── Study material
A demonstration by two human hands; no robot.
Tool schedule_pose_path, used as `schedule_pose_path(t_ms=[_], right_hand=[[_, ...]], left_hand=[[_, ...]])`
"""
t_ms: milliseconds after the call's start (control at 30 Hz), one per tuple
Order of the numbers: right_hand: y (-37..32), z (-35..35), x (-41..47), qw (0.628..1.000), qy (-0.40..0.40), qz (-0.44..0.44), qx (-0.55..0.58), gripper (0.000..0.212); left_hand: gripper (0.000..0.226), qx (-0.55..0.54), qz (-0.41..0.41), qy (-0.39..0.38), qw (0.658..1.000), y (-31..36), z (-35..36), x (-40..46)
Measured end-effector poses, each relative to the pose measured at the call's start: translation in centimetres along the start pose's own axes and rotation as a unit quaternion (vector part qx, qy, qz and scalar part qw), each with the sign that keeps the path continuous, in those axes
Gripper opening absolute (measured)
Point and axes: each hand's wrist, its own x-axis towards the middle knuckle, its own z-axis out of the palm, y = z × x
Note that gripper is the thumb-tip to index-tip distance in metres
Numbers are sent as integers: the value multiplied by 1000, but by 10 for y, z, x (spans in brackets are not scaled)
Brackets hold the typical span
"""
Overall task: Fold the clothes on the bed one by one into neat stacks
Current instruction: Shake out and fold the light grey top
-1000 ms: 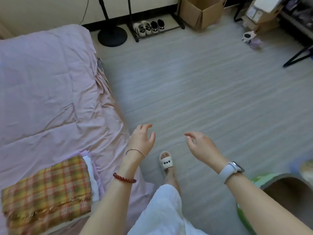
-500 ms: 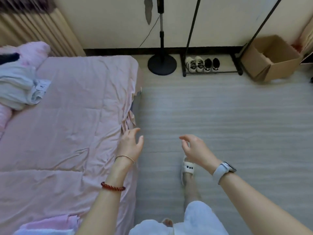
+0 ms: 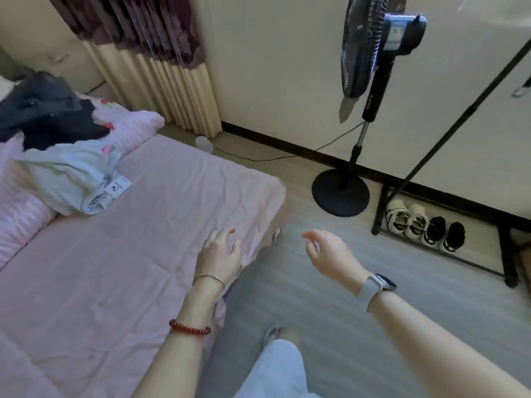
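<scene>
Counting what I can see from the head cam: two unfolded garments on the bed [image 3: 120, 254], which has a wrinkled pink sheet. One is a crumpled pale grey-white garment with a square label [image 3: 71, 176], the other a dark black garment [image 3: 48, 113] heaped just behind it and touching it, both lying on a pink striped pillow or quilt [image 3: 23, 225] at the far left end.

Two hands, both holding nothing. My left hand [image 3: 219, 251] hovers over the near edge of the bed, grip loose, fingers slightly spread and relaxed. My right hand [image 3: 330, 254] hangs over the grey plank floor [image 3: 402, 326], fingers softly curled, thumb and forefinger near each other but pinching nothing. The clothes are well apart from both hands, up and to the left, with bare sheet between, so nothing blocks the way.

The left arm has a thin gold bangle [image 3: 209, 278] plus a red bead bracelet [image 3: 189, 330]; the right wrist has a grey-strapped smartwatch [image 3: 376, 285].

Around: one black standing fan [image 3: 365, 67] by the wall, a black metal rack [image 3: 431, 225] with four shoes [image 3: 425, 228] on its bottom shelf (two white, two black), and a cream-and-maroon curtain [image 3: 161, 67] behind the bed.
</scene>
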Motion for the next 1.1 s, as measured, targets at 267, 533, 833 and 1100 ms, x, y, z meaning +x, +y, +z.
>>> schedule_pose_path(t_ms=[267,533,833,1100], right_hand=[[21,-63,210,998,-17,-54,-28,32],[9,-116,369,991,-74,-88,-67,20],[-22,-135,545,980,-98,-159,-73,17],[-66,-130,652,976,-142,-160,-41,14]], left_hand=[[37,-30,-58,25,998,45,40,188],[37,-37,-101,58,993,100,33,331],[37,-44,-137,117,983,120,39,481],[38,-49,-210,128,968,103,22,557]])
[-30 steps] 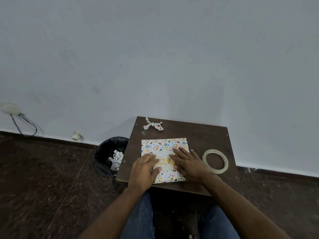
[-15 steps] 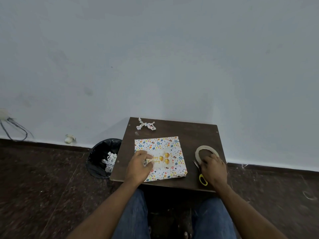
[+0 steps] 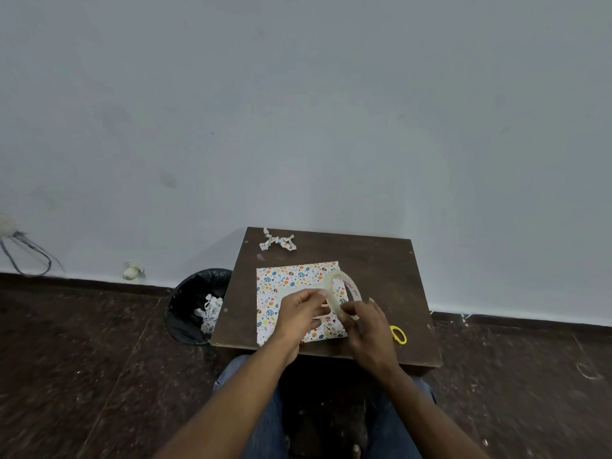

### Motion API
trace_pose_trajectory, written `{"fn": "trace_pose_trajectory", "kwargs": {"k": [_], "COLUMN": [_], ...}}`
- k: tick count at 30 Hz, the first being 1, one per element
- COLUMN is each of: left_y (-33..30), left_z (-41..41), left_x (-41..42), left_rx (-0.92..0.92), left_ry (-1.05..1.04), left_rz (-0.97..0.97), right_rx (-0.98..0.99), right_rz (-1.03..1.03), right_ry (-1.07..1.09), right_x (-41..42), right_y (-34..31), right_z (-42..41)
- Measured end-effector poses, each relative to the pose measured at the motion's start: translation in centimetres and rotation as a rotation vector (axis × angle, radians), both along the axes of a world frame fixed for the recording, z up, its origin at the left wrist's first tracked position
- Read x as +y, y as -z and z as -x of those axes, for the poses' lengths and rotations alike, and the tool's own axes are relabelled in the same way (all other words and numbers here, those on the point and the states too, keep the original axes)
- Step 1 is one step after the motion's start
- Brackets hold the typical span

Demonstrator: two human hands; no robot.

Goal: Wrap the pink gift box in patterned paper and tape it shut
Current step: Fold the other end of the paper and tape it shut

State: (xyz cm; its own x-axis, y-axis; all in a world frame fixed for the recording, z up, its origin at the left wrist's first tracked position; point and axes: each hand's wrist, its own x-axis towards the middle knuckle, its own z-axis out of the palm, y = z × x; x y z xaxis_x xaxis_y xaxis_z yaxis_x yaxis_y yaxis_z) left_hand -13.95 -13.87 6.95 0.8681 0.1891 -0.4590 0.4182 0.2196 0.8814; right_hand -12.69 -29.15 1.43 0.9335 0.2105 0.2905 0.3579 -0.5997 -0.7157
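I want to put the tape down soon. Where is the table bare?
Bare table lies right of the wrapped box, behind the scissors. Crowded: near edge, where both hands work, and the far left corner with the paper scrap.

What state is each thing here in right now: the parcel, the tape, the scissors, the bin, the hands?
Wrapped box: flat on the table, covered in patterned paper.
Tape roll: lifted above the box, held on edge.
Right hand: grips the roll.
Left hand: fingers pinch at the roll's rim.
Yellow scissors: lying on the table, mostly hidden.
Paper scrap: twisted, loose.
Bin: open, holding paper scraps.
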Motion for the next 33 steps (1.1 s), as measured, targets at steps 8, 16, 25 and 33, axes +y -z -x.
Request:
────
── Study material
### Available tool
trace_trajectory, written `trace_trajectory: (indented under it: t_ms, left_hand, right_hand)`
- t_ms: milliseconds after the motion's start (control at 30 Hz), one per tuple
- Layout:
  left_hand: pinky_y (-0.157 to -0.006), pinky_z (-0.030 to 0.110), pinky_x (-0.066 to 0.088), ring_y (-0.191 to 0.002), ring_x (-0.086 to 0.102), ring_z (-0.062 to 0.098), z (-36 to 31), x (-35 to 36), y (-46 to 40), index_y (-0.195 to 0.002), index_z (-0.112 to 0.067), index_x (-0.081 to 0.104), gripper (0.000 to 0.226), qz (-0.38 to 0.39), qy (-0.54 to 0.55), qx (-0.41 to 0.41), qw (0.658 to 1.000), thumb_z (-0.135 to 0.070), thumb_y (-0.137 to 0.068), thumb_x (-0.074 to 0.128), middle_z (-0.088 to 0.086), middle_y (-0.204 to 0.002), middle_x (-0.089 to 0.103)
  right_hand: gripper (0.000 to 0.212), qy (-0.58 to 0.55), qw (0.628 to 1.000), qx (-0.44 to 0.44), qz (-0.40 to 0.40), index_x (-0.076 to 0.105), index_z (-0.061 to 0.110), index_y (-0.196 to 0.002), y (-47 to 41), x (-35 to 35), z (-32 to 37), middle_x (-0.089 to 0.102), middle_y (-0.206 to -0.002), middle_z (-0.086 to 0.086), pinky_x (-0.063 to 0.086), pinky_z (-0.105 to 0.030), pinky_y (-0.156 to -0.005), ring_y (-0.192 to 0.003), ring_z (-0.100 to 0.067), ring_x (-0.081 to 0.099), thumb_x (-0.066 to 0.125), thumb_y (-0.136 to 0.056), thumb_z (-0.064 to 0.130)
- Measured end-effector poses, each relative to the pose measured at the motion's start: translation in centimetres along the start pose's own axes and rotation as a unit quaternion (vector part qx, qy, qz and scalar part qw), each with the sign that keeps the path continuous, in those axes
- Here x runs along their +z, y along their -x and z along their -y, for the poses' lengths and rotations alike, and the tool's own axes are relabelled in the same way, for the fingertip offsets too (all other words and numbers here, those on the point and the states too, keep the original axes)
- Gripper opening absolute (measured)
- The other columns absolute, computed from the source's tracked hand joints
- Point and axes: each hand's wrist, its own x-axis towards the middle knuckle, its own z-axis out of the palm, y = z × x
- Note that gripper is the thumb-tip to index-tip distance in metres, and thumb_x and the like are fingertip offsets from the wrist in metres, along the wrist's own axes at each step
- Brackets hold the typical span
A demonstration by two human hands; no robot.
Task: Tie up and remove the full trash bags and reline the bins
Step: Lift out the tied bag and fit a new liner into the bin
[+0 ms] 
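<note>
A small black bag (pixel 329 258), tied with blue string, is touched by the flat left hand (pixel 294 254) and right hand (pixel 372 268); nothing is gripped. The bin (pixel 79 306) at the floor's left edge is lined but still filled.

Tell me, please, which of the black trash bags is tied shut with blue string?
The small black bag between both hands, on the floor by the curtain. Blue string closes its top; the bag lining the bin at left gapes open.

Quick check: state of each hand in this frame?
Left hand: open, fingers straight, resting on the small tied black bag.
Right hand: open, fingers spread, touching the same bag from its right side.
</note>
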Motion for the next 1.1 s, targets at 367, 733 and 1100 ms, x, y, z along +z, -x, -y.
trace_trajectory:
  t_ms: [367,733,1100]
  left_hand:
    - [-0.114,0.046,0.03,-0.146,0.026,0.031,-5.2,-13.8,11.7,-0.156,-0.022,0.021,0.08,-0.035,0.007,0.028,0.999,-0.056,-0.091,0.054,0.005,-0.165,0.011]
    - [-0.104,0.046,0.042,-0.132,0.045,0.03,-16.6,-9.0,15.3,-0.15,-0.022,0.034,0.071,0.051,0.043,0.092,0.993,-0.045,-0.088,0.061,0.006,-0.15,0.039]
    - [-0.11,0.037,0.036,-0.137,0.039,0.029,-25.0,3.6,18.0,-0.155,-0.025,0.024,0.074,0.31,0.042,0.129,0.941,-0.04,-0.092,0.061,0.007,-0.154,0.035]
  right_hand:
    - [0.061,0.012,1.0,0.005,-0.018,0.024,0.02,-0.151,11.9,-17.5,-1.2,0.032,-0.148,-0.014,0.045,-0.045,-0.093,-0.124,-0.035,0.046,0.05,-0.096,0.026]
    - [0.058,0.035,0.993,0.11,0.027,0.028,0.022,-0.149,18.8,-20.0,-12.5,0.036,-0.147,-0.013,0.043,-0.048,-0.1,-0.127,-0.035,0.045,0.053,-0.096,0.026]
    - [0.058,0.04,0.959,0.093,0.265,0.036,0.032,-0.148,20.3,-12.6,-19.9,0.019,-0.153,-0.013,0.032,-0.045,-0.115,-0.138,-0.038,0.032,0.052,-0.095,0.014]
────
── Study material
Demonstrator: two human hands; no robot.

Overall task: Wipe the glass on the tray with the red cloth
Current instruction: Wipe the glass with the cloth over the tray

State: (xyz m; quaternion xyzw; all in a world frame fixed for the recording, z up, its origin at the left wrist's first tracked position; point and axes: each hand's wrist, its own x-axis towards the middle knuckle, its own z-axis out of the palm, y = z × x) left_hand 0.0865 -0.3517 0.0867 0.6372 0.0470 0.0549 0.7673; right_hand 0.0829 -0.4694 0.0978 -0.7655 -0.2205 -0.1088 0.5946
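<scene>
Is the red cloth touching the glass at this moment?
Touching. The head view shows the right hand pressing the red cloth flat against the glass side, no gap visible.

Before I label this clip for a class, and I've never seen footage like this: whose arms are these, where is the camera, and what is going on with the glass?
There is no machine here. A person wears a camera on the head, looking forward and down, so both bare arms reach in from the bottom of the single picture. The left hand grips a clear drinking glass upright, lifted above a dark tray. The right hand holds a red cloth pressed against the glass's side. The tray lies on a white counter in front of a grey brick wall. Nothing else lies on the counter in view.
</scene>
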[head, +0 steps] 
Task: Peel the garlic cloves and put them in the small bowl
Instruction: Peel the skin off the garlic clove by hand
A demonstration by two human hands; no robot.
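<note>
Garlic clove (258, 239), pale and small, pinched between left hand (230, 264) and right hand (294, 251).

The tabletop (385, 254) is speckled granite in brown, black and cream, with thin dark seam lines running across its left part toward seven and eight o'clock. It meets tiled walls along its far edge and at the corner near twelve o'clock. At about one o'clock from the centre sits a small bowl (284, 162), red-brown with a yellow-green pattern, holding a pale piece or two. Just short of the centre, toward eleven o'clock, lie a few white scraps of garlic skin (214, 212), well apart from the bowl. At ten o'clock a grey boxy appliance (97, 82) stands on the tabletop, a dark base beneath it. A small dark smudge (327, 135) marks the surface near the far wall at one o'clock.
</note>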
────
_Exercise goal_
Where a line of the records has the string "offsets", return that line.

_Exercise answer_
- Here x runs along their +z, y along their -x and z along their -y, for the poses' lengths and rotations alike, and the tool's own axes are relabelled in the same way, for the fingertip offsets too (all other words and numbers here, those on the point and the states too, keep the original axes)
- Note that gripper is the thumb-tip to index-tip distance in metres, and thumb_x and the like are fingertip offsets from the wrist in metres, along the wrist's own axes at each step

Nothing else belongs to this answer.